Through an interdisciplinary fusion of machine learning and historical inquiry, we aspire to unearth insights into the predictive capacity of neural networks in discerning the preparatory rhetoric of US presidents preceding war. Indeed, as the venerable Prussian General and military theorist Carl von Clausewitz admonishes, “War is not merely an act of policy but a true political instrument, a continuation of political intercourse carried on with other means.”1
We aim to shed light on the interplay between the verbiage of national leaders and the inexorable currents of history that they set in motion. In addition to probing the efficacy of deep learning and natural language processing (NLP) while navigating the challenges inherent in the analysis of protracted textual corpora, we endeavor to examine how presidential rhetoric shapes, reflects and occasionally catalyzes the nation’s trajectory toward pivotal global events. We aim to gauge the impact of leaders’ orations on national decisions and international relations, furnishing novel insights and fresh perspectives on matters of global import.
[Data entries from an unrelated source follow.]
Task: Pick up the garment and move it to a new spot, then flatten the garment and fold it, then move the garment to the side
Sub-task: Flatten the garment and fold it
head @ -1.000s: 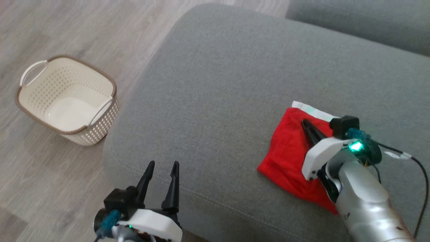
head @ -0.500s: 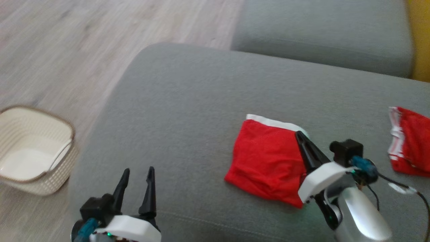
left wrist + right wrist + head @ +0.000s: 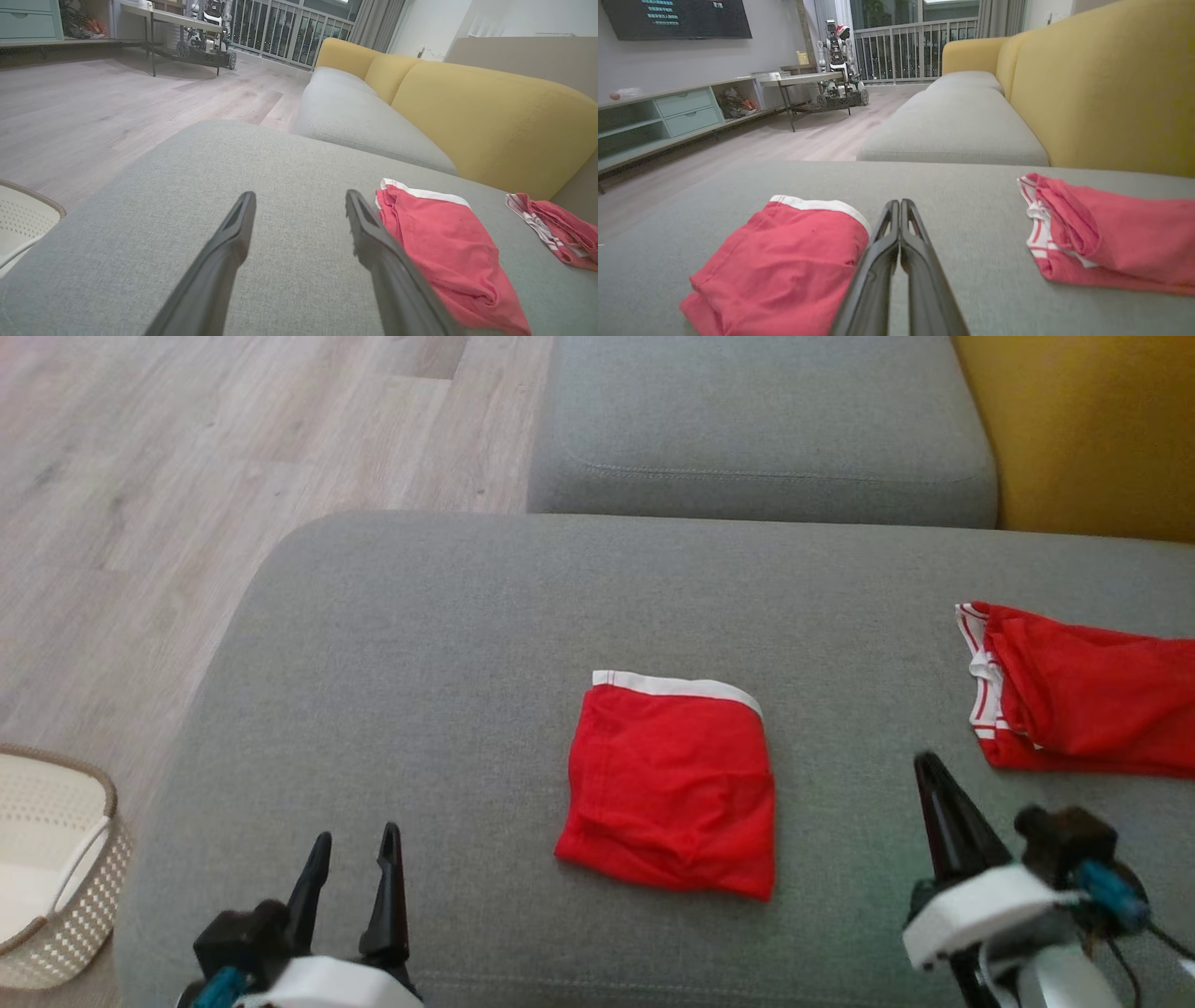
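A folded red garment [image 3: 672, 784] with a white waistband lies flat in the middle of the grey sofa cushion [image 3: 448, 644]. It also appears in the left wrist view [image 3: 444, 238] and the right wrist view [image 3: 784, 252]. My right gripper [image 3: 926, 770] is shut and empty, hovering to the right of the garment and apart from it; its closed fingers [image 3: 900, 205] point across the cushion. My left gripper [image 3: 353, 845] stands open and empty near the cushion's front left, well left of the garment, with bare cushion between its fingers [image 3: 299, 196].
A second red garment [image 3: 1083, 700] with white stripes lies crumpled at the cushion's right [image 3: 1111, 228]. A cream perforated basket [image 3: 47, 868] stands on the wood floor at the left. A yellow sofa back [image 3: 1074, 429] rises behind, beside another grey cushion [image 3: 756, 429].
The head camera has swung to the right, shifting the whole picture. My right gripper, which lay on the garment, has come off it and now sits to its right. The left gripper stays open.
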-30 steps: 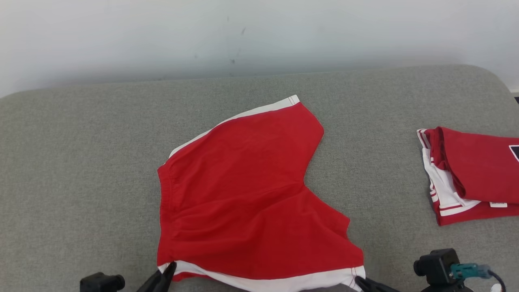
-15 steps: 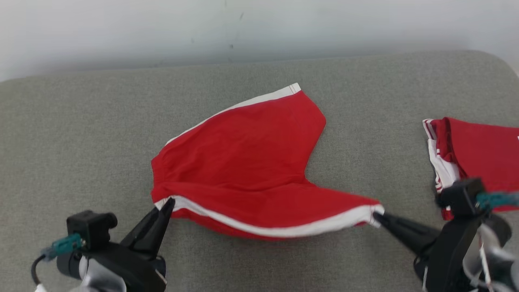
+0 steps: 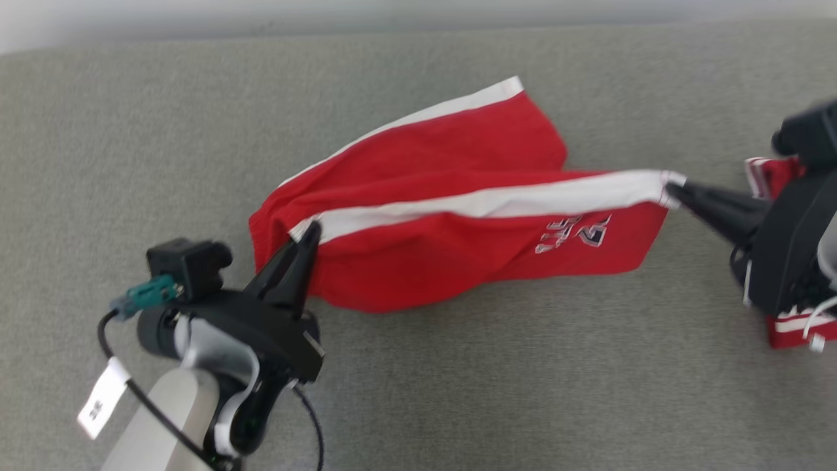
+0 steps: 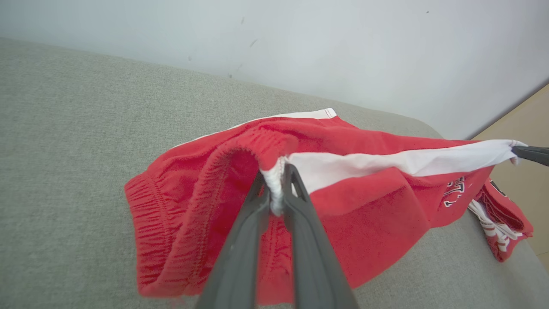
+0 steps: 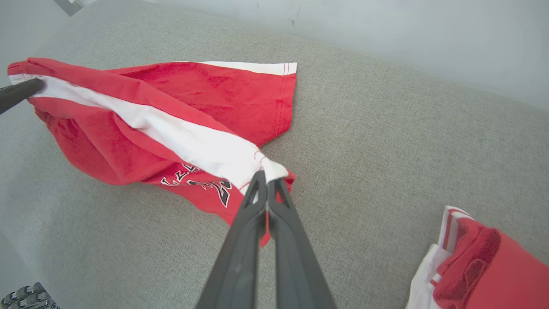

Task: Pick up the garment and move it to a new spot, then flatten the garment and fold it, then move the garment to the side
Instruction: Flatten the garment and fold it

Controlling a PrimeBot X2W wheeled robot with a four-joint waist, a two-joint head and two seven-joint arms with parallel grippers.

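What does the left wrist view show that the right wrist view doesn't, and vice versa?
Left wrist view: left gripper shut on the white stripe at its waist end; the gathered elastic waistband.
Right wrist view: right gripper shut on the stripe's hem end; the far leg's stitched hem flat on the grey surface.
Both: red shorts stretched between the grippers, printed lettering, grey surface, pale wall, second red-and-white garment folded aside.

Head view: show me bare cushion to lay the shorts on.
Free: the grey cushion on the robot's side of the red shorts, and the stretch left of them. Crowded: the right edge, where the folded red garment lies.
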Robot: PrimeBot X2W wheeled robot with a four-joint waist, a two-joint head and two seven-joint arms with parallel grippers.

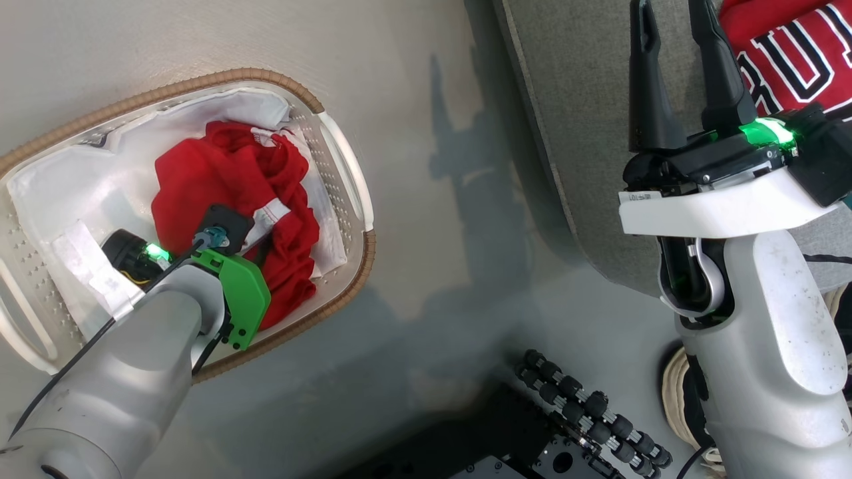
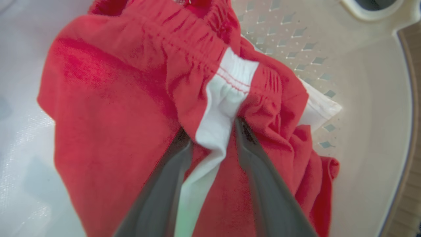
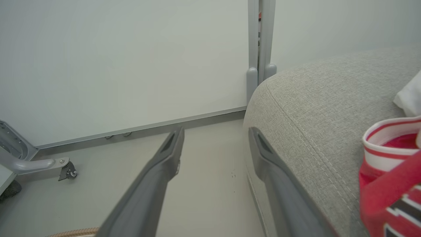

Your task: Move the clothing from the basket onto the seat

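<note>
Clothing: two red pieces, now split between two places.

- Jersey [image 1: 792, 60], black lettering edged white, lies on the seat [image 1: 579, 100] at about 1 o'clock in the head view. Its white-and-red trim shows at 4 o'clock in the right wrist view. Counted as delivered.
- Striped garment [image 1: 219, 179] is bunched in the basket [image 1: 200, 83] at about 9 o'clock, on top of the white liner [image 1: 60, 179].
- Left gripper [image 2: 213, 131] is down inside the basket. Its two fingers are drawn in on a fold of the white stripe just below the gathered waistband, with cloth puckered between the tips. Reads as a pinch. How firm the hold is, I cannot tell.
- Right gripper [image 1: 672, 20] is spread wide with nothing in it, over the seat's near edge at 1 o'clock, just beside the jersey and not touching it.
- Bare floor [image 1: 426, 100] separates basket and seat.

Progress, by my judgement: roughly half. Left to do: lift the striped garment clear of the rim without dragging the liner, carry it toward 2 o'clock and let go on the cushion.
</note>
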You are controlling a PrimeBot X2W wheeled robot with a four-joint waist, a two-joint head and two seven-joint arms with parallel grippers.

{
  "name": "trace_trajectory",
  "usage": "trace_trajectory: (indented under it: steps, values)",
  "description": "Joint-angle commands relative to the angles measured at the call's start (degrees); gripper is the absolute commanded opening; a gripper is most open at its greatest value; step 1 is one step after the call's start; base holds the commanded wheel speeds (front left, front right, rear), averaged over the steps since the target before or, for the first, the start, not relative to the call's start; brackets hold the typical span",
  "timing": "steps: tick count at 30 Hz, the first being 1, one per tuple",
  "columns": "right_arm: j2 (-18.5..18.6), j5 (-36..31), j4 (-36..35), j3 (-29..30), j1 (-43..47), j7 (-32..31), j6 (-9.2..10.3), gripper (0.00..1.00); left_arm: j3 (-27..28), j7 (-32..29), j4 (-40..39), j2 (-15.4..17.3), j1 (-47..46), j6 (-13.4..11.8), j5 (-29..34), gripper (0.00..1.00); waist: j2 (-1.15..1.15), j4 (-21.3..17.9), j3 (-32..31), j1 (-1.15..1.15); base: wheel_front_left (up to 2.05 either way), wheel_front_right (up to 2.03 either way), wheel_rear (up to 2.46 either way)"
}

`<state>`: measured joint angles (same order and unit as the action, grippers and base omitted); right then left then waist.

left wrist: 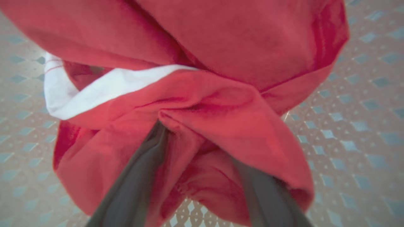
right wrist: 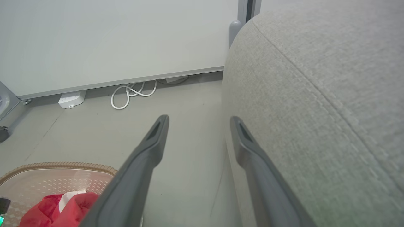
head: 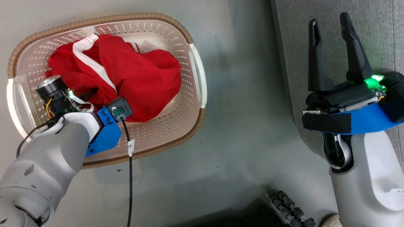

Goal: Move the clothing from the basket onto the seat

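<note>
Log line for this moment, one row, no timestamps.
left gripper: fingers buried in clothing inside basket, closure hidden | right gripper: open, empty, at seat edge | transfer: not yet done

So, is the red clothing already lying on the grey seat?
No, the clothing is heaped inside the basket, apart from the seat.

Looking like a bare test room staged as a living space, grey upholstered seat [right wrist: 315, 94] standing on a smooth grey floor [head: 240, 142], perforated basket [head: 157, 31] sitting nearby, coiled white cable [right wrist: 134, 92] and white power box [right wrist: 72, 99] lying along a plain white wall panel [right wrist: 110, 41].
</note>
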<state>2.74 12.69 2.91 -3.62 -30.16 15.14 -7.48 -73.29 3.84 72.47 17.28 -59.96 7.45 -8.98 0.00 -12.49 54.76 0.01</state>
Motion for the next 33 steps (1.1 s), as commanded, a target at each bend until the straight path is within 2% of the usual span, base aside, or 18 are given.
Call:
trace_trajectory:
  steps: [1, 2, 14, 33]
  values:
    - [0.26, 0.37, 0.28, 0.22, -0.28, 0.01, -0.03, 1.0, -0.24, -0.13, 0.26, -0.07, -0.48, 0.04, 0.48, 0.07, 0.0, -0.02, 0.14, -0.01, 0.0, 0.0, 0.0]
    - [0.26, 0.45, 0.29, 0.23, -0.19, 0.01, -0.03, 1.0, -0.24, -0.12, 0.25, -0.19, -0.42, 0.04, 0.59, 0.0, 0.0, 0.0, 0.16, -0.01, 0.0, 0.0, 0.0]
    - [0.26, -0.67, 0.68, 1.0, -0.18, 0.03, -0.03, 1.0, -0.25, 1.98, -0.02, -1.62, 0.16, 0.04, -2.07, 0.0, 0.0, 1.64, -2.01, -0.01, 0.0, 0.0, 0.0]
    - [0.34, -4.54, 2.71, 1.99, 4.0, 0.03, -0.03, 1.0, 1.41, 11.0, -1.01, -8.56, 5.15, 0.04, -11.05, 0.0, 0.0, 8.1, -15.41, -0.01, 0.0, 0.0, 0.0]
Moreover, this interdisciplinary approach provides valuable tools for policymakers, historians, and the wider public. Deciphering the recurrent motifs within presidential addresses holds the potential to inform prognostication or influence forthcoming events, thereby exemplifying the enduring relevance of Clausewitzian principles in conjunction with contemporary technological innovations. In doing so, it bridges age-old theories with cutting-edge methodologies, fostering a more comprehensive understanding of how leaders adeptly frame their rhetoric to galvanize support for political endeavors. While impressive accuracy warrants attention and is important for a classification task as important as ours, we seek to make our model results interpretable; deep neural networks for classification are, to most, black boxes; we plan to use interpretable learning techniques to shed insight on how/why our models predict as they do.
The data for this project comes from Kaggle, but the author scraped the data from The Miller Center at the University of Virginia.2 We added a column to the dataset that represents our binary categorical response variable (War), indicating whether the US entered a major war within one year of the president’s speech. We encode an observation’s value for the War variable as 1 if the US entered a major war within one year of the president’s speech; otherwise, we encode the observation’s value for the War variable as 0. We derived wars’ start dates from the US Congressional Research Service.3
We perform some slight cleaning and preprocessing to set up the data for modeling. First, we checked for null values and found one missing transcript for a speech delivered by Thomas Jefferson on Nov. 8, 1808; we found the transcript via the Miller Center and added it to the dataset. Next, because the first war we consider (First Barbary War) started in 1801, we filter the dataset to speeches dated after 1800.
Several transcripts end with the president’s signature; we remove the signature text from the transcripts column given that the president is identifiable from the president column and that text is not important for our modeling purposes. The transcripts also contain instances of long integers and floating point numbers when a president describes various treasury and debt statistics, for example. We remove floating point numbers and integers from the transcripts. Additionally, we convert the transcripts to lowercase and remove punctuation.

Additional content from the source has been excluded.